Speech Processing and Transmission Laboratory, Electrical Engineering Department, University of Chile, Santiago 8370451, Chile.
Clinical Hospital, University of Chile, Santiago 8380420, Chile.
Sensors (Basel). 2023 Feb 22;23(5):2441. doi: 10.3390/s23052441.

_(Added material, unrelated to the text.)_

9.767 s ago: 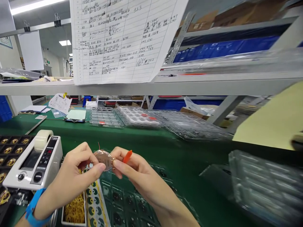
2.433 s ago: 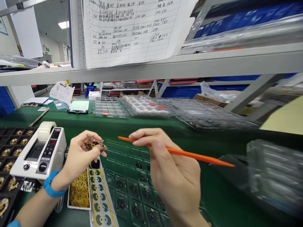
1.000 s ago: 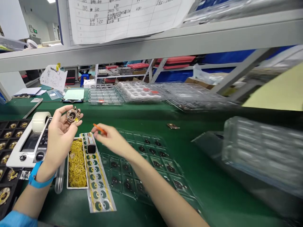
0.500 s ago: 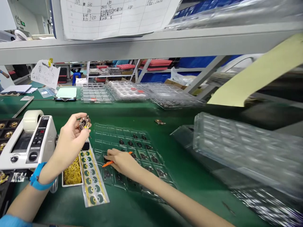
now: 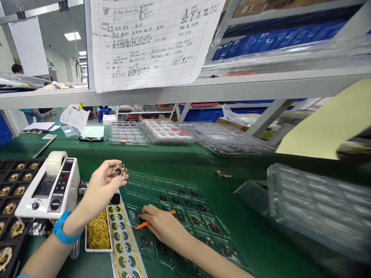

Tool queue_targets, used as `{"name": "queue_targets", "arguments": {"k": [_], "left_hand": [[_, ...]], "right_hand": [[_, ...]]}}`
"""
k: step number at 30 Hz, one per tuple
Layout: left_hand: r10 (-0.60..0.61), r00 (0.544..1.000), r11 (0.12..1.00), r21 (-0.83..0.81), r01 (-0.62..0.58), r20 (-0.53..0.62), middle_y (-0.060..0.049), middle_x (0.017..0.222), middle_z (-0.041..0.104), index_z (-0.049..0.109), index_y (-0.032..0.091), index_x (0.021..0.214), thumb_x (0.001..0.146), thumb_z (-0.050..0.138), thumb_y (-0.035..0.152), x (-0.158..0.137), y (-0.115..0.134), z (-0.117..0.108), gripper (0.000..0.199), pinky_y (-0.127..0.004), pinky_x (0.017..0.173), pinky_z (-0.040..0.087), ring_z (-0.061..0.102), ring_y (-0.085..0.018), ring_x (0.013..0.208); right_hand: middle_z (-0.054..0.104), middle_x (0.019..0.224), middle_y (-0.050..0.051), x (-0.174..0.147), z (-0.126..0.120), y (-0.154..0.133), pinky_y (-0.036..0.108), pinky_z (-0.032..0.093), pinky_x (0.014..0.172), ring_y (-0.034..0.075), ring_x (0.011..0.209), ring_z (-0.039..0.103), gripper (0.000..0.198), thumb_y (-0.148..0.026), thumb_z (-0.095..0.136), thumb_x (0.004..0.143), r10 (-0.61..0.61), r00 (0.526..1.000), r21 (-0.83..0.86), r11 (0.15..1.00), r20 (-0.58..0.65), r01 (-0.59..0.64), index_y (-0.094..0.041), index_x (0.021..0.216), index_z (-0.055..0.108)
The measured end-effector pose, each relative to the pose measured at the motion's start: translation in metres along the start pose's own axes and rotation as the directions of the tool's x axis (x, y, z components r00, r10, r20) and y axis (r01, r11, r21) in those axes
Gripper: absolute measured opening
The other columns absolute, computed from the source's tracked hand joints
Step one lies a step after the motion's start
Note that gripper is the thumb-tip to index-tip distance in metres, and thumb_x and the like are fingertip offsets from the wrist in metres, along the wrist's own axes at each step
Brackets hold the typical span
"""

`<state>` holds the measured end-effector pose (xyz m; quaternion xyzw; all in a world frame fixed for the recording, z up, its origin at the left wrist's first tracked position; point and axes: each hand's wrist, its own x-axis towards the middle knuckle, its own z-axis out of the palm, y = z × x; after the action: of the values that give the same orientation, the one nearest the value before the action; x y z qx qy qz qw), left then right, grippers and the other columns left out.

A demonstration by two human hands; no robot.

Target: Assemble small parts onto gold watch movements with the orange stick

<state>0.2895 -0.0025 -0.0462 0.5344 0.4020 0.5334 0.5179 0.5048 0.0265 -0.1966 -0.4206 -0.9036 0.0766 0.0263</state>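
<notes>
My left hand (image 5: 101, 189), a blue band round its wrist, is raised beside the tape dispenser. Its thumb and fingers pinch a small round gold-rimmed metal part (image 5: 118, 172) with a dark centre and a thin wire hanging below. My right hand (image 5: 165, 224) is lowered over the clear plastic tray (image 5: 145, 179), with a slim orange pointed tool (image 5: 142, 225) held across the fingers. Those fingertips are bent down into a tray compartment, and what they touch there is hidden. Several dark round parts (image 5: 175, 200) lie in the tray's other compartments.
On the left stand a white tape dispenser (image 5: 69, 181) and a black tray of gold rings (image 5: 20, 166). A box of yellow bands (image 5: 98, 231) adjoins a sticker sheet (image 5: 123, 231). Stacked clear trays (image 5: 313, 204) are at right; a shelf bar (image 5: 232, 83) crosses above.
The camera has tilted up, so the bench sits lower and more of the written sheet shows. Both hands keep nearly the same places and grips.
</notes>
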Motion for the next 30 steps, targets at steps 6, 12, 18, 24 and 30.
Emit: {"name": "queue_targets", "arguments": {"k": [6, 12, 18, 24, 30], "left_hand": [[0.007, 1.0, 1.0, -0.02, -0.007, -0.008, -0.006, 0.096, 0.07, 0.056, 0.016, 0.108, 0.074, 0.068, 0.024, 0.002, -0.003, -0.002, 0.037, -0.036, 0.088, 0.057, 0.068, -0.021, 0.096], [0.009, 1.0, 1.0, 0.018, -0.009, -0.008, -0.007, 0.096, 0.072, 0.056, 0.016, 0.108, 0.076, 0.066, 0.023, 0.003, 0.0, -0.002, 0.034, -0.034, 0.087, 0.057, 0.07, -0.021, 0.097], [0.006, 1.0, 0.999, 0.037, -0.006, -0.013, -0.006, 0.097, 0.071, 0.057, 0.016, 0.107, 0.075, 0.068, 0.023, 0.007, -0.002, -0.002, 0.035, -0.035, 0.087, 0.057, 0.07, -0.022, 0.1], [0.002, 1.0, 0.999, 0.041, -0.001, -0.009, -0.006, 0.098, 0.071, 0.057, 0.017, 0.108, 0.074, 0.069, 0.025, 0.011, -0.007, -0.003, 0.036, -0.037, 0.088, 0.056, 0.07, -0.023, 0.1], [-0.036, 0.999, 0.999, 0.014, 0.036, -0.014, -0.006, 0.094, 0.071, 0.058, 0.017, 0.104, 0.072, 0.071, 0.024, 0.013, -0.008, -0.003, 0.035, -0.038, 0.088, 0.056, 0.07, -0.024, 0.098]], "right_hand": [[0.066, 0.094, 0.005, 0.003, -0.001, 0.005, 0.028, 0.05, 0.066, 0.021, 0.085, 0.066, 0.014, -0.008, 0.066, 0.082, 0.051, 0.998, 0.023, 0.999, -0.043, -0.05, -0.018, 0.089, 0.072], [0.065, 0.102, 0.01, -0.002, 0.01, 0.007, 0.033, 0.055, 0.073, 0.024, 0.093, 0.063, 0.032, -0.006, 0.051, 0.089, 0.085, 0.989, -0.003, 0.996, -0.124, -0.086, -0.018, 0.109, 0.072], [0.064, 0.104, 0.01, 0.01, 0.008, 0.042, 0.035, 0.055, 0.08, 0.022, 0.098, 0.061, 0.023, -0.011, 0.053, 0.093, 0.152, 0.98, -0.045, 0.986, -0.127, -0.158, -0.016, 0.11, 0.068], [0.062, 0.116, 0.008, 0.027, -0.004, 0.085, 0.037, 0.056, 0.086, 0.019, 0.102, 0.061, 0.019, -0.027, 0.057, 0.098, 0.291, 0.952, -0.068, 0.952, -0.095, -0.298, -0.017, 0.114, 0.063], [0.06, 0.122, 0.009, 0.051, -0.011, 0.102, 0.04, 0.055, 0.09, 0.02, 0.106, 0.061, 0.024, -0.03, 0.057, 0.099, 0.367, 0.928, -0.047, 0.928, -0.071, -0.37, -0.017, 0.118, 0.062]]}}
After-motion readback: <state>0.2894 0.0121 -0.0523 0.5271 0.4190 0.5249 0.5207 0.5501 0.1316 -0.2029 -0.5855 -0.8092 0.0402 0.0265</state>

In this paper, a system to assess dyspnea with the mMRC scale, on the phone, via deep learning, is proposed. The method is based on modeling the spontaneous behavior of subjects while pronouncing controlled phonetization. These vocalizations were designed, or chosen, to deal with the stationary noise suppression of cellular handsets, to provoke different rates of exhaled air, and to stimulate different levels of fluency. Time-independent and time-dependent engineered features were proposed and selected, and a k-fold scheme with double validation was adopted to select the models with the greatest potential for generalization. Moreover, score fusion methods were also investigated to optimize the complementarity of the controlled phonetizations and features that were engineered and selected. The results reported here were obtained from 104 participants, where 34 corresponded to healthy individuals and 70 were patients with respiratory conditions. The subjects' vocalizations were recorded with a telephone call (i.e., with an IVR server). The system provided an accuracy of 59% (i.e., estimating the correct mMRC), a root mean square error equal to 0.98, false positive rate of 6%, false negative rate of 11%, and an area under the ROC curve equal to 0.97. Finally, a prototype was developed and implemented, with an ASR-based automatic segmentation scheme, to estimate dyspnea on line.
本文提出了一种通过深度学习在手机上使用 mMRC 量表评估呼吸困难的系统。该方法基于对受试者在发音时的自发行为进行建模,这些发声是为了应对蜂窝电话的静态噪声抑制而设计或选择的,以引起不同的呼气速度,并刺激不同程度的流畅性。提出并选择了时间独立和时间相关的工程特征,并采用 k 折方案和双重验证来选择具有最大泛化潜力的模型。此外,还研究了评分融合方法,以优化经过工程设计和选择的受控发声和特征的互补性。这里报告的结果来自 104 名参与者,其中 34 名是健康个体,70 名是患有呼吸系统疾病的患者。受试者的发声是通过电话(即使用 IVR 服务器)录制的。该系统的准确率为 59%(即估计正确的 mMRC),均方根误差等于 0.98,假阳性率为 6%,假阴性率为 11%,ROC 曲线下面积为 0.97。最后,开发并实现了一个基于 ASR 的自动分段方案的原型,以在线估计呼吸困难。